As I’ve worked, over the last two weeks, to piece together my children's school activities and after-school programs, I’ve marveled at the ease with which we do everything here. I don’t know if people outside of Israel can truly appreciate how hands-off and user-friendly our kids’ lives are.

Here are my examples. My school aged kids all take buses to and from school. 

Free buses.

My first two kids leaves the house at 7 and my second two leave at 7:15. I wave goodbye and off they go…my neighbors have even been known to snap pictures of them to show me how happy they are on their way to the bus. 
Here they are on their first day of school..walking to the bus

Then, I drive up the hill with Yakir and drop him in nursery school in our yishuv, and I’m on my way to work.

After school, they all return on their buses and walk home on their own. Their afternoon schedules are packed with activities. It’s like mobilizing a small army every day to complete a 1000 piece puzzle in record time. But, the brilliant thing about this 1000 piece puzzle is that it’s ALL completed in my yishuv, within a short walk from our house.

The wealth of talented people that we have Neve Daniel is utterly spellbinding, and the opportunities to enjoy enrichment programs amazing.  Two of my kids take art from a professional, commissioned artist. They walk two doors away to enjoy this privilege. 

Take off to space! Matan and Yehuda with recent art work.

One kid takes basketball, given one block away. Three take judo from a talented and patient black belt instructor.  Yep, they walk there. 
Eliav in his Judo outfit 

Now, one has decided that he wants some new activities this year, and he’s taking a math enrichment class and a full year of percussion instruction. The percussion class is taught by a professional musician who has an elaborate studio…you guessed it. Right in the yishuv. 

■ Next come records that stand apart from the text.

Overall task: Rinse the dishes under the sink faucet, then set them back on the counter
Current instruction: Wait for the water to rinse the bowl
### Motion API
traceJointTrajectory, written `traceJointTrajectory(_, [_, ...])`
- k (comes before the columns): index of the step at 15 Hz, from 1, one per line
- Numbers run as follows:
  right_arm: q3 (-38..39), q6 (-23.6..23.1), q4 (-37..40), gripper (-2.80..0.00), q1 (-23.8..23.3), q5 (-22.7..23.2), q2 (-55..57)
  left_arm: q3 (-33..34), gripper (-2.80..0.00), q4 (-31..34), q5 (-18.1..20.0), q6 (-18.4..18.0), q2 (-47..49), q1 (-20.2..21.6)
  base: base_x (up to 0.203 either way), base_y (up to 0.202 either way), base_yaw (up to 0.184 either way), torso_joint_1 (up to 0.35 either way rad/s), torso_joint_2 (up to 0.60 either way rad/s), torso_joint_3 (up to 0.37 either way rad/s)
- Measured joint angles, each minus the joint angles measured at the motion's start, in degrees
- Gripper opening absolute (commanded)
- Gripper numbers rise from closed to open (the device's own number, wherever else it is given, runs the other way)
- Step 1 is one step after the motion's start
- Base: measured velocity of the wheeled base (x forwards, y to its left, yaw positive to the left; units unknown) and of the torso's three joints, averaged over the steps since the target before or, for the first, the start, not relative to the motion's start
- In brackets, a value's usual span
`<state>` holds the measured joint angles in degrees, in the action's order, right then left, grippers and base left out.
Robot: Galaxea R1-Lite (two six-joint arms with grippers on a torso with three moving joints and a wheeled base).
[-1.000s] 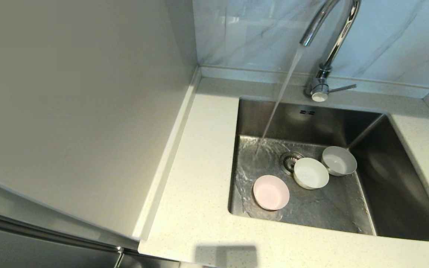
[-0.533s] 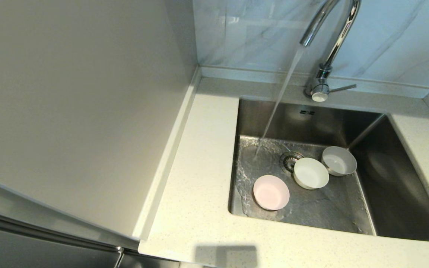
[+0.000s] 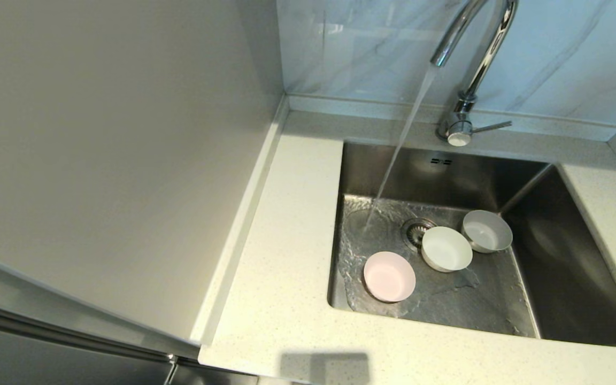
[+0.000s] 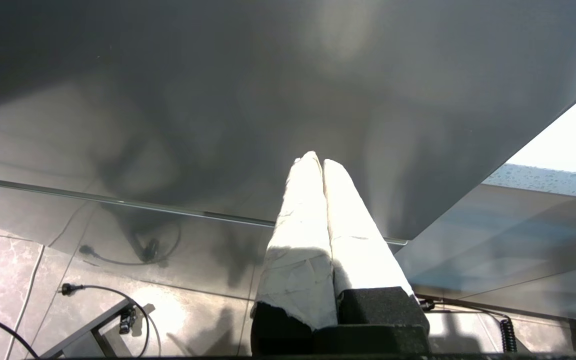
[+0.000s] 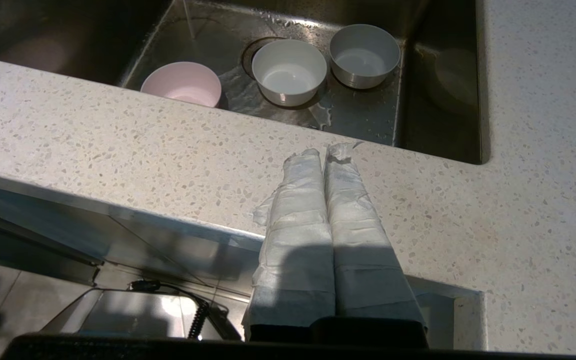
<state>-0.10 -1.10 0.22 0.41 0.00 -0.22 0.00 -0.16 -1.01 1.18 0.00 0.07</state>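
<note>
Right gripper (image 5: 324, 150) hovering over counter (image 5: 118, 145) front edge, fingers pressed together, empty. Left gripper (image 4: 316, 159) parked low beside cabinet, fingers together. Bowls sitting ahead of right gripper in sink (image 3: 570, 278): pink (image 3: 389, 276), white (image 3: 446, 248), grey (image 3: 487, 230), row running across; right arm nearer. Faucet (image 3: 479, 59) running, stream missing bowls. Versus earlier: bowls not shifting, only water film spreading by white bowl.

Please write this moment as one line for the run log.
faucet: running | pink bowl, white bowl, grey bowl: in sink | left pincer: shut | right pincer: shut, before counter
</note>
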Motion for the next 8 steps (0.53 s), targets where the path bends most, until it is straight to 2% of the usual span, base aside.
traceJointTrajectory(8, [0.0,0.0,0.0,-2.8,0.0,0.0,0.0,0.0,-2.8,0.0,0.0,0.0,0.0,0.0,0.0,0.0,0.0,0.0,0.0,0.0])
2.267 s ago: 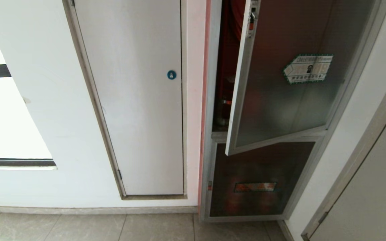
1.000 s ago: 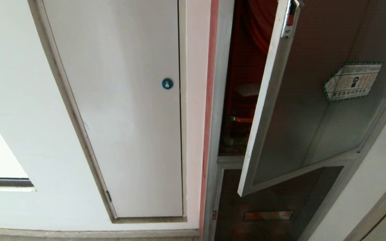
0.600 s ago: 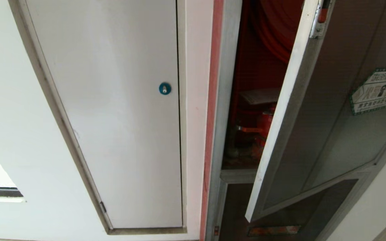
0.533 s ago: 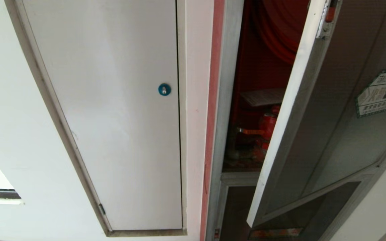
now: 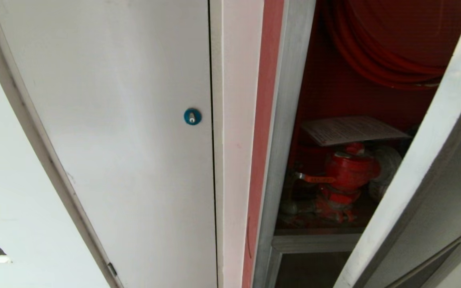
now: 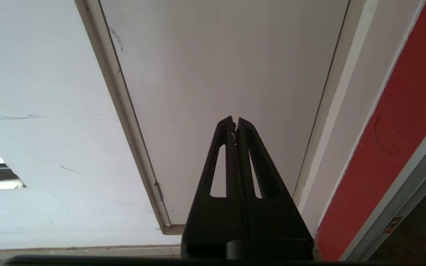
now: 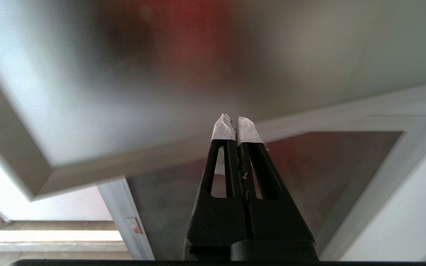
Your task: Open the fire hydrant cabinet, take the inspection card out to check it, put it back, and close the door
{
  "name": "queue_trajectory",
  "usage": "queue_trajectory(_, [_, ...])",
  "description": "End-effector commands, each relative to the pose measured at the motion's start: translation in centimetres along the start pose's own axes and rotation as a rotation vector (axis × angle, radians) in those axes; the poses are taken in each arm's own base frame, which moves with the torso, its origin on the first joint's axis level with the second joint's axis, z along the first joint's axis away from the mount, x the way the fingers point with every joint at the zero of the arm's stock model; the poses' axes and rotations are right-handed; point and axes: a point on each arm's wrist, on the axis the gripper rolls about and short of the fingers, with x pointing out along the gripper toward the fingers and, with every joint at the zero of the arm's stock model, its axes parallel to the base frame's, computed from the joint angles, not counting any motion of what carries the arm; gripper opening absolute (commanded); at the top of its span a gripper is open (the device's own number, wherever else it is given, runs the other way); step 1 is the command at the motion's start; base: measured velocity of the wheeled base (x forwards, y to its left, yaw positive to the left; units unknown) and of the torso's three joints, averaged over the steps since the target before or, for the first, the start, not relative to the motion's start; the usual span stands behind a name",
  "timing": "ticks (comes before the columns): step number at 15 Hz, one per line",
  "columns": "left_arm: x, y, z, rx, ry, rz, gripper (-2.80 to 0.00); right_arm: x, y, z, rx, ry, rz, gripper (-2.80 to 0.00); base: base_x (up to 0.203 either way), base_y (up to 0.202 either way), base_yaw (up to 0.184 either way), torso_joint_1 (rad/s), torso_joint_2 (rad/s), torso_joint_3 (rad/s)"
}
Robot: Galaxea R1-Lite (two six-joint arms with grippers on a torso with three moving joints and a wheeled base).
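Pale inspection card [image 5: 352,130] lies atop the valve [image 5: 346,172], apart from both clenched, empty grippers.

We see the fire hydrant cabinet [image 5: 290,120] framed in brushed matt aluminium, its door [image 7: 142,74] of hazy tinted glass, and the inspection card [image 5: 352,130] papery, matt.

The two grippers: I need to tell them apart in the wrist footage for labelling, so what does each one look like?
Both are matte black, with two long tapering fingers, each pierced by a slim triangular cutout, rising from a broad black base. The left gripper has bare black fingertips. The right gripper has white tape or padding wrapped over its fingertips. No cables or markings show.
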Motion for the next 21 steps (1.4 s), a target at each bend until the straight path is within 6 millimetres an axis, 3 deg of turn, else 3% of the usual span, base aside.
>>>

Amichai's first day of drums!

Finally, my child who is on the regional basketball team has practices in another yishuv, Alon Shvut. This is my only carpool. But it's only one way – they get a neighborhood bus home for the cost of $1 a trip.

It’s truly amazing. Until recently, about the only thing that you couldn’t accomplish in the yishuv was swimming lessons. But now a family has built a pool and there were lessons there all summer. It is hard to convey just how independent and self-sufficient our children learn to be from a young age. They get themselves to (and back from) almost every after school activity each day.

My car sits in front of my house all afternoon. 

It gets used to drive to the park. 

To drive to the library. 

To get ice cream. 

But for carpools and schlepping? Virtually never.

And this, my friends, is life in Israel.